REQUIREMENT —
When you reach the line below that has "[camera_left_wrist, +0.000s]", start returning lines exactly, and stop after the line that has "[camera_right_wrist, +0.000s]"; skip the pictures.

=== Section Start ===

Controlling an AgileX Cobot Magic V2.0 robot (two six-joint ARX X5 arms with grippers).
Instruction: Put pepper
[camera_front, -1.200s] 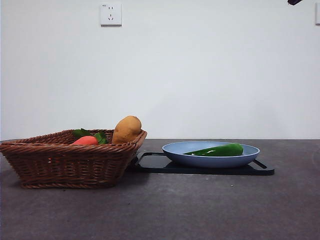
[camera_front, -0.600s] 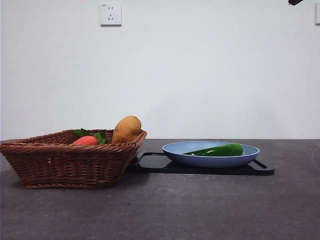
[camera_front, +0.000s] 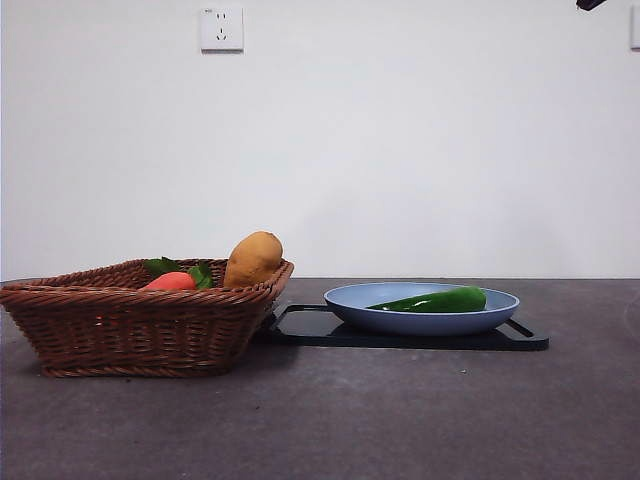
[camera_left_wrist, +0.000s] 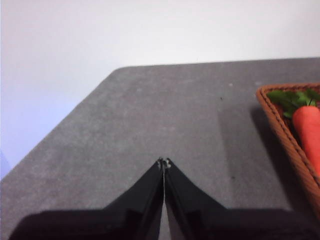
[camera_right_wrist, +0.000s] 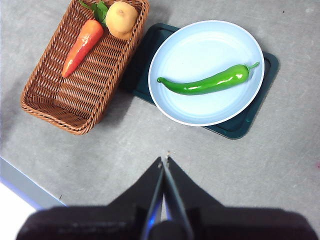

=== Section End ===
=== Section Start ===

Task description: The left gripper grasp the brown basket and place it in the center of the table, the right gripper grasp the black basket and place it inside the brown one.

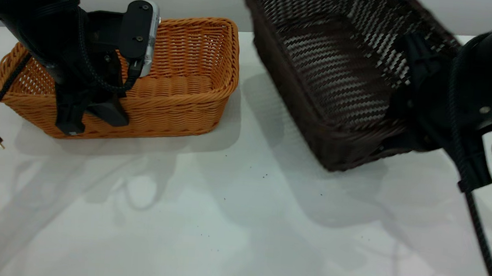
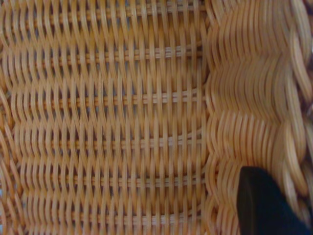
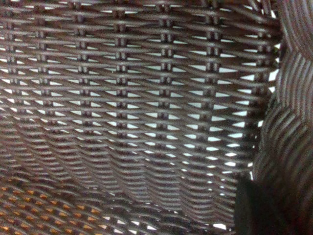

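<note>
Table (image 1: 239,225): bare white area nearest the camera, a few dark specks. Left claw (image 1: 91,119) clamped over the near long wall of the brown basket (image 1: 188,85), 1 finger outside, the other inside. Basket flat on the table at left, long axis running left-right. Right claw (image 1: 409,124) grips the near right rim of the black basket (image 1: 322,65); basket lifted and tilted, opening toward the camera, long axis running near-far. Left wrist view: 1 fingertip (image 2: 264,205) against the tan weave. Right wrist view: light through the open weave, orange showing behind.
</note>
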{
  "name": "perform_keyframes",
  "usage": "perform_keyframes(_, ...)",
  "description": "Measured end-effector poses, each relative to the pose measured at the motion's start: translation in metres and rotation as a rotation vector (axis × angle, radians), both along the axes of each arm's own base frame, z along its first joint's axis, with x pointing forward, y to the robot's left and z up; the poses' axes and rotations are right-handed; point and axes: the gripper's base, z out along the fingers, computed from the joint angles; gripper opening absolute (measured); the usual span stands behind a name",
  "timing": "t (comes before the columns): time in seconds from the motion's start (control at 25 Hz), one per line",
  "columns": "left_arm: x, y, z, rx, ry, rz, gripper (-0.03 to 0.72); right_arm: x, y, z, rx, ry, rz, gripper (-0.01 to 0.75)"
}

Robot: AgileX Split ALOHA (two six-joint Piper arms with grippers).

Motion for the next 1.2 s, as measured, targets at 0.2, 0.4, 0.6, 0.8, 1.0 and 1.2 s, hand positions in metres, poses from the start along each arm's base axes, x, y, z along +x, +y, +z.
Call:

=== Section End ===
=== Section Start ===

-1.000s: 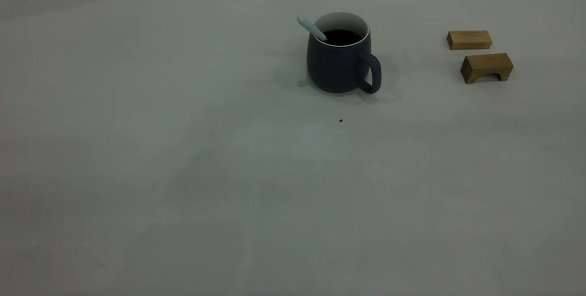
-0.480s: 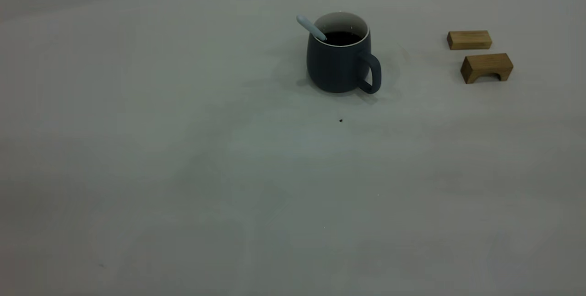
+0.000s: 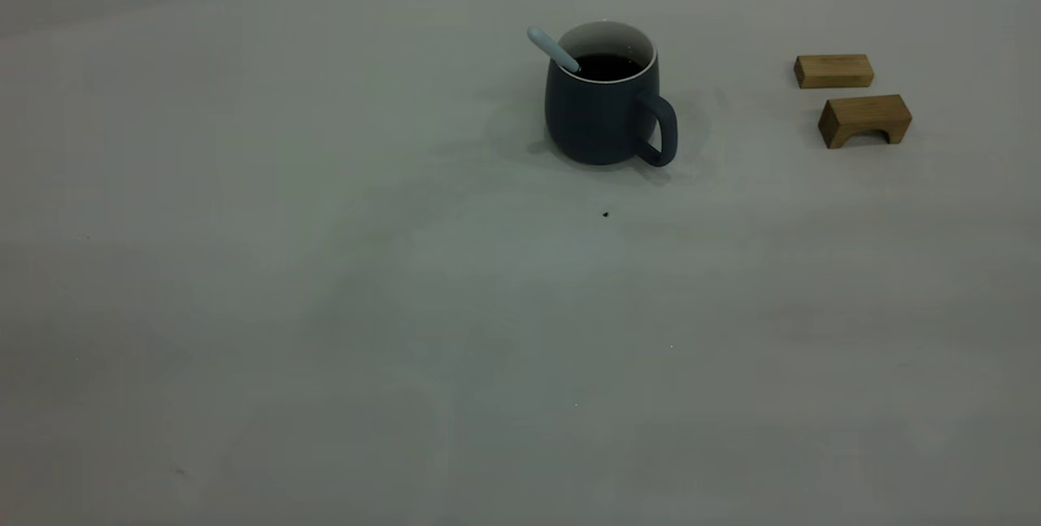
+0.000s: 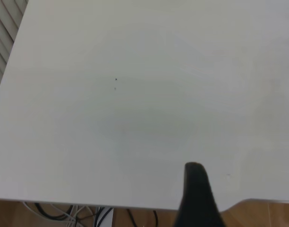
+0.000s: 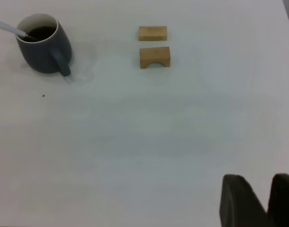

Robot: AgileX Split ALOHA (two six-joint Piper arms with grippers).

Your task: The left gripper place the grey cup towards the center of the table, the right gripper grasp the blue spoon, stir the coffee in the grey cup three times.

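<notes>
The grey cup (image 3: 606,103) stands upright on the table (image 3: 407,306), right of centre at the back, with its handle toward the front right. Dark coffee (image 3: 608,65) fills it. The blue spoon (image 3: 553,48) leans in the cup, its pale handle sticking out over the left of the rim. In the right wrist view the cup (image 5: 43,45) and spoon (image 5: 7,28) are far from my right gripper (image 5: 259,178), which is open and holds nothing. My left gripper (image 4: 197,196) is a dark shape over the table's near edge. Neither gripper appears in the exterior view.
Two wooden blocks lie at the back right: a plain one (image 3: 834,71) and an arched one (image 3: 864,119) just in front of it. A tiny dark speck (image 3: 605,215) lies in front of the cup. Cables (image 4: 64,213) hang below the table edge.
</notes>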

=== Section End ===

ANSWER TO THIS EXERCISE —
[camera_left_wrist, +0.000s] 
[camera_right_wrist, +0.000s] 

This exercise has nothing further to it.